> _What the exercise asks_
Every line from the one with "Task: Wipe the" through the end of the records below should be restated word for word, and nothing outside that span.

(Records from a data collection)
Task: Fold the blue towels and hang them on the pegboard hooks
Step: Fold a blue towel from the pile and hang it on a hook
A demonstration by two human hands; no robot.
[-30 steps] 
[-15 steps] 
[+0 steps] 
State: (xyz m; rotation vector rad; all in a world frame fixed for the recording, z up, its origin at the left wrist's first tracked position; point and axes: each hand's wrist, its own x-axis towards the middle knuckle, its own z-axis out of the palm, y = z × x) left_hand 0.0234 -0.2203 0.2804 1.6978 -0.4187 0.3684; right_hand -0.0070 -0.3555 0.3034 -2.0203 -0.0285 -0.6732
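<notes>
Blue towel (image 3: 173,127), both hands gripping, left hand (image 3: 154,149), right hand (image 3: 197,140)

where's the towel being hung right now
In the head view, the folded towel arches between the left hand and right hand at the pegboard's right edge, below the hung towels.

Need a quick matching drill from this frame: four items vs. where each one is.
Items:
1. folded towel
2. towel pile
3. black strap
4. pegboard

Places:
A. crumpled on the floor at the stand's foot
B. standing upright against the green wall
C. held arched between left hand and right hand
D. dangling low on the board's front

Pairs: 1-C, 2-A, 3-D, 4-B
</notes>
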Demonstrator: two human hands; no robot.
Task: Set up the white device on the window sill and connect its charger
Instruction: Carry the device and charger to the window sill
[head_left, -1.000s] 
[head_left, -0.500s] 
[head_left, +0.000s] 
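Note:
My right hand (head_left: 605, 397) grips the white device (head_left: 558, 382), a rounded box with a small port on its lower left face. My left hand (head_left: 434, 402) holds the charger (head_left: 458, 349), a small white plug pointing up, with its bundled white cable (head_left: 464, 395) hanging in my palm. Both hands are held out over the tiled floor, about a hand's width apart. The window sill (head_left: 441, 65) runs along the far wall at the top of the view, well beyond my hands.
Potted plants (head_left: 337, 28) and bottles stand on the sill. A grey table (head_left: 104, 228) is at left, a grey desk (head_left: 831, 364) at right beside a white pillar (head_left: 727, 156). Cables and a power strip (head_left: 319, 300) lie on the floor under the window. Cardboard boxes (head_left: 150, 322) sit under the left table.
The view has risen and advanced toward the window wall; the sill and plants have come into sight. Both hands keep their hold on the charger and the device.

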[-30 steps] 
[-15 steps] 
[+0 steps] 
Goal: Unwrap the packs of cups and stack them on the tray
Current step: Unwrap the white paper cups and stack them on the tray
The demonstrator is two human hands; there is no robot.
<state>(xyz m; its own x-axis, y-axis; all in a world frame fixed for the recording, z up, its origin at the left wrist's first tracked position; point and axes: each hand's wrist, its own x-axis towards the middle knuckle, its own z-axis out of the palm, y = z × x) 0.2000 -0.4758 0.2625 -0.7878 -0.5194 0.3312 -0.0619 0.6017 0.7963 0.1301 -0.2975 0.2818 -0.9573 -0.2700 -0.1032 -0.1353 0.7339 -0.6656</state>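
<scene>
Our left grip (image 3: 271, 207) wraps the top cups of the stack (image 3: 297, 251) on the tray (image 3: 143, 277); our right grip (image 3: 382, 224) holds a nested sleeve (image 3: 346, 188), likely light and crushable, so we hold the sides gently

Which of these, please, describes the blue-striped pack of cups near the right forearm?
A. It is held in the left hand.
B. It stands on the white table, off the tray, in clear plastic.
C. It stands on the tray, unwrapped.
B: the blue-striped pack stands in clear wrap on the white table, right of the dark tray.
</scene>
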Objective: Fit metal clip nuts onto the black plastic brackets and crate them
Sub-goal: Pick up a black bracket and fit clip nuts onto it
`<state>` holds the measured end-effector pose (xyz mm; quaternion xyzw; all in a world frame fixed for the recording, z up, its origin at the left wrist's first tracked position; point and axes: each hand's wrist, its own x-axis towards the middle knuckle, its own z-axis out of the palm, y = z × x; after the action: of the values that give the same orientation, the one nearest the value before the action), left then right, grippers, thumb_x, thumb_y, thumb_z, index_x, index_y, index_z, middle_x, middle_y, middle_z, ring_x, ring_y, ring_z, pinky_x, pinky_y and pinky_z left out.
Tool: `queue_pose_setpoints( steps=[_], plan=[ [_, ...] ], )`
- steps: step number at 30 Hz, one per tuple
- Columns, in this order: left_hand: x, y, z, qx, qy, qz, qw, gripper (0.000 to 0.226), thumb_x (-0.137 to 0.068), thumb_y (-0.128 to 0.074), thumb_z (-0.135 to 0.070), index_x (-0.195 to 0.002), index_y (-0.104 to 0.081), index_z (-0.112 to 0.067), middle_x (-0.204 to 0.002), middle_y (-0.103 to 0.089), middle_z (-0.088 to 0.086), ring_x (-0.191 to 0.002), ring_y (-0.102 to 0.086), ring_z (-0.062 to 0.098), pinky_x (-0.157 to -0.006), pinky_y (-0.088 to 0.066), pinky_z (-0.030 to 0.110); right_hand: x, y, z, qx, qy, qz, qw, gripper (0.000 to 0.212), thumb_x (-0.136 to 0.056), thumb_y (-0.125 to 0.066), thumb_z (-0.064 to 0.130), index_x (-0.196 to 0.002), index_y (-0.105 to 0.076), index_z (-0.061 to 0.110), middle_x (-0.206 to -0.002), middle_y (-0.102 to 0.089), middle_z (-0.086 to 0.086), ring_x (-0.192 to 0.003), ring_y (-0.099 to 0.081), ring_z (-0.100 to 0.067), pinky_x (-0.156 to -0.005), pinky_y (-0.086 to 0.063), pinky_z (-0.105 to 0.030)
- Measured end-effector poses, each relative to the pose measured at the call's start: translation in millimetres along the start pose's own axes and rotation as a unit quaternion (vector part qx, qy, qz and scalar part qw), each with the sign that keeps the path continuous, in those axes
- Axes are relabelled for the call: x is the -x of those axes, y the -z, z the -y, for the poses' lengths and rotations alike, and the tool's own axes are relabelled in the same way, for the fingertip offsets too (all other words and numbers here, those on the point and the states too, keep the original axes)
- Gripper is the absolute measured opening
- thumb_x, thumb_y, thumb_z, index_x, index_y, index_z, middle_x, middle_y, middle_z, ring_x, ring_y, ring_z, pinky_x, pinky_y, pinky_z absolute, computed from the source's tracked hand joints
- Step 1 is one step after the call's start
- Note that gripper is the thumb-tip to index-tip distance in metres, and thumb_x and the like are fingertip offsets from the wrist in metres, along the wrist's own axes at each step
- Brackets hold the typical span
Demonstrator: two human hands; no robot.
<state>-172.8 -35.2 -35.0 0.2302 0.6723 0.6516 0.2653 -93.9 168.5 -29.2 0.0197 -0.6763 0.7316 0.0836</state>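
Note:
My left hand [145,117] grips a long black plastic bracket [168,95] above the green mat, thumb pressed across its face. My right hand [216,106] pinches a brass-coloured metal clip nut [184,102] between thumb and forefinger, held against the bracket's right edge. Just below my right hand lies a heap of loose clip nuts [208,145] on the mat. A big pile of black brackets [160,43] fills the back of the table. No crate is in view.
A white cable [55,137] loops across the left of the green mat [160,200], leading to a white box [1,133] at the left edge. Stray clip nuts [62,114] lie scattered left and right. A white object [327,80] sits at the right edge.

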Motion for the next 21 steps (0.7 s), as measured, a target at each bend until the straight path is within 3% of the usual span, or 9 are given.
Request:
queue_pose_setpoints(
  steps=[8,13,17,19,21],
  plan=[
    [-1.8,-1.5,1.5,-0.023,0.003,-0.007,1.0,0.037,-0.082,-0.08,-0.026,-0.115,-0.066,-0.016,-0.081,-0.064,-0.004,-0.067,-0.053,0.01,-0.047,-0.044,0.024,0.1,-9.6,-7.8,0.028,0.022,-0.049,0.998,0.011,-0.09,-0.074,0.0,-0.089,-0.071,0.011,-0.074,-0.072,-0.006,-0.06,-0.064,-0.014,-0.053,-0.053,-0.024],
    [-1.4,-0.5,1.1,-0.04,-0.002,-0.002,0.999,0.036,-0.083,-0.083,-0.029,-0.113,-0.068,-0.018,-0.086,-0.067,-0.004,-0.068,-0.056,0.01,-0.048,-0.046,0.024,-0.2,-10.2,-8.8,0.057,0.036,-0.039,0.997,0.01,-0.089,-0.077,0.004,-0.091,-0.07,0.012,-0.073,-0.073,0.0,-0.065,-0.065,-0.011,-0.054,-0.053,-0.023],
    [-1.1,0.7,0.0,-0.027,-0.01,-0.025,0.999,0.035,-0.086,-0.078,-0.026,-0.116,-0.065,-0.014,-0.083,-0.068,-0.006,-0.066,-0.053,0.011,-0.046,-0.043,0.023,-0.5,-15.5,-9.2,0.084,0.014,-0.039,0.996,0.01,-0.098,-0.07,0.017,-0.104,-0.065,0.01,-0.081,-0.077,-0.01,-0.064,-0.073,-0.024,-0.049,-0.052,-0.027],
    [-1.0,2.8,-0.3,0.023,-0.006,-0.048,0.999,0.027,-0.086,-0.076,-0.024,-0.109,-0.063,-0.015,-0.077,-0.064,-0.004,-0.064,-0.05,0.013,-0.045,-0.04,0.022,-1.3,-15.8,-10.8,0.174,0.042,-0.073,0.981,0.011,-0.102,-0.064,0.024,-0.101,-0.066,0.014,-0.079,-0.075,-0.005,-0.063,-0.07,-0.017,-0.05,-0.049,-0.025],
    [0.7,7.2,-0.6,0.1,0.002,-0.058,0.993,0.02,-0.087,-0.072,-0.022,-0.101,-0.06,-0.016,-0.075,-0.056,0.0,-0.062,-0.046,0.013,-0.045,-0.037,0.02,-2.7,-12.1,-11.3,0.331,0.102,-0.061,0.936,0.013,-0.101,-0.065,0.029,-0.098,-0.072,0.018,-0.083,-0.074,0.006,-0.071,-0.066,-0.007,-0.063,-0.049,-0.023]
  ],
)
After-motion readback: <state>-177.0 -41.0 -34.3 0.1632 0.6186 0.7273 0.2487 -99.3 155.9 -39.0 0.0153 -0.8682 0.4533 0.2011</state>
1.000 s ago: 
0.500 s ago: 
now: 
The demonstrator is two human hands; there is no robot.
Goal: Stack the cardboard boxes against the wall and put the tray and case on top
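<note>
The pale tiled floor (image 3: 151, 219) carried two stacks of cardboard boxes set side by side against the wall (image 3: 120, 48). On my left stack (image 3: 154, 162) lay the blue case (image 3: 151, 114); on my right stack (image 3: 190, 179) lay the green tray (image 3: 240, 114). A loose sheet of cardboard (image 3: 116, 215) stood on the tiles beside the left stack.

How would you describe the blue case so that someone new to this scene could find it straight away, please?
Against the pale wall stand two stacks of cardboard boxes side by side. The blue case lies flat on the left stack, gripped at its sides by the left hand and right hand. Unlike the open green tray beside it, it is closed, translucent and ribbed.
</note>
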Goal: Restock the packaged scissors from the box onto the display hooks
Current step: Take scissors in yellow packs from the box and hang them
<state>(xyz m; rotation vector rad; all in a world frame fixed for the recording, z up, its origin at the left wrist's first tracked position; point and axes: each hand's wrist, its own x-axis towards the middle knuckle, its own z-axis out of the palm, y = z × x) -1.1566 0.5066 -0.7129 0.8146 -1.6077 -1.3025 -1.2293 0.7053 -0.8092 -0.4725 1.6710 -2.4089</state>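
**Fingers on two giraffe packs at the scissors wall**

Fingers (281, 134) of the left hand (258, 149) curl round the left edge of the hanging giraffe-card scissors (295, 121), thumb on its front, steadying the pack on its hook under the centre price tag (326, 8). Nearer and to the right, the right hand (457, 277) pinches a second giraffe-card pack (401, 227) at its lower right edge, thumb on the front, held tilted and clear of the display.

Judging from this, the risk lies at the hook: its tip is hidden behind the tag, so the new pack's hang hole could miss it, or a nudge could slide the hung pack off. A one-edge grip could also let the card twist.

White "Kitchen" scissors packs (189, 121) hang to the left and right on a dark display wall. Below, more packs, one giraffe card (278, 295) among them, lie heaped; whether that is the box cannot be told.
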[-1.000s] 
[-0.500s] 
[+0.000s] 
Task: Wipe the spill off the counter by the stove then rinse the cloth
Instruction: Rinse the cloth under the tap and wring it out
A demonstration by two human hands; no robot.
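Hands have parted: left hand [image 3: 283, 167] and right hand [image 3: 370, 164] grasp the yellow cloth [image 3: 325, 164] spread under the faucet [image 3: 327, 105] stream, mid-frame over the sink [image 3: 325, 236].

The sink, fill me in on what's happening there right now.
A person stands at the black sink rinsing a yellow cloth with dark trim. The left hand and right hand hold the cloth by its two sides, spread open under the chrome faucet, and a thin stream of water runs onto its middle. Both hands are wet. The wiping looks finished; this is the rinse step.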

> _Result below_
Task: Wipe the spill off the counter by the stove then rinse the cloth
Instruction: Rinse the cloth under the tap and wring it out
A demonstration by two human hands; no robot.
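Hands have parted: left hand [image 3: 283, 167] and right hand [image 3: 370, 164] grasp the yellow cloth [image 3: 325, 164] spread under the faucet [image 3: 327, 105] stream, mid-frame over the sink [image 3: 325, 236].

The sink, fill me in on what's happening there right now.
A person stands at the black sink rinsing a yellow cloth with dark trim. The left hand and right hand hold the cloth by its two sides, spread open under the chrome faucet, and a thin stream of water runs onto its middle. Both hands are wet. The wiping looks finished; this is the rinse step.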

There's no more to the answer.